TRUMP: Where did you find this? Where did you find this?
CLINTON: Her name is Alicia Machado.
TRUMP: Where did you find this?
CLINTON: And she has become a US citizen, and you can bet...
TRUMP: Oh, really?
CLINTON: ...she’s going to vote this November.
TRUMP: You know, Hillary is hitting me with tremendous commercials. Some of it’s said in entertainment. Some of it’s said — somebody who’s been very vicious to me, Rosie O’Donnell, I said very tough things to her, and I think everybody would agree that she deserves it and nobody feels sorry for her.
But you want to know the truth? I was going to say something extremely rough to Hillary, to her family, and I said to myself, "I can’t do it. I just can’t do it. It’s inappropriate. It’s not nice."

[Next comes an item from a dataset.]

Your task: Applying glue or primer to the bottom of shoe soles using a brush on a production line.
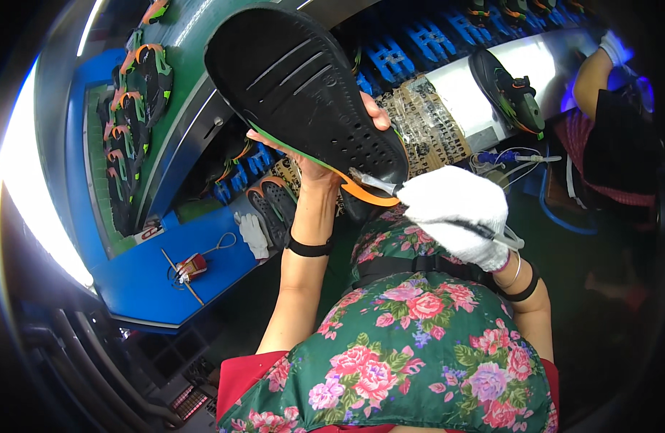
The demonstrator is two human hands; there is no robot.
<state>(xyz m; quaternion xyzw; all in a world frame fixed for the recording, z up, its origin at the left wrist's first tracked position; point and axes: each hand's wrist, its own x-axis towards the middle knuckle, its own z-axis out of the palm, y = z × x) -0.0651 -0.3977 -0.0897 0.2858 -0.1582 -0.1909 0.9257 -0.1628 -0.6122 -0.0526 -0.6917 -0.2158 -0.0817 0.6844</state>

Trump was getting pummeled on his own record of mistreating women, and he immediately parried with a reference to the affairs.
You see this relationship in the responses of his surrogates, as well. Recall what Kellyanne Conway, his campaign manager said: "He literally could have gone there and made very clear that he came ready to say some rough things if she was going to challenge him about his abuse – about his record on women." (Emphasis mine.) Rutledge, the Arkansas attorney general, replied to questioning about Machado by saying, "If we want to dig back through the '90s on comments made about women…" and running through the Lewinsky scandal.
This trend suggests that the Trump campaign has assigned a specific role for the candidate's attacks on Bill Clinton’s sexual misconduct. They’re not deployed right off the bat, or in TV ads, but only as damage control in response to questions about his own record of mistreating women.
That might be smart campaigning; as the old saying goes, "If you’re explaining you’re losing," and trying to parry specific accusations might come off as defensive. But this strategy does have a side effect of implicitly conceding that Trump behaved poorly. Even he and his team aren’t willing to defend his own conduct on the merits. So they deflect to Bill’s — and try to pin it on Hillary in the process.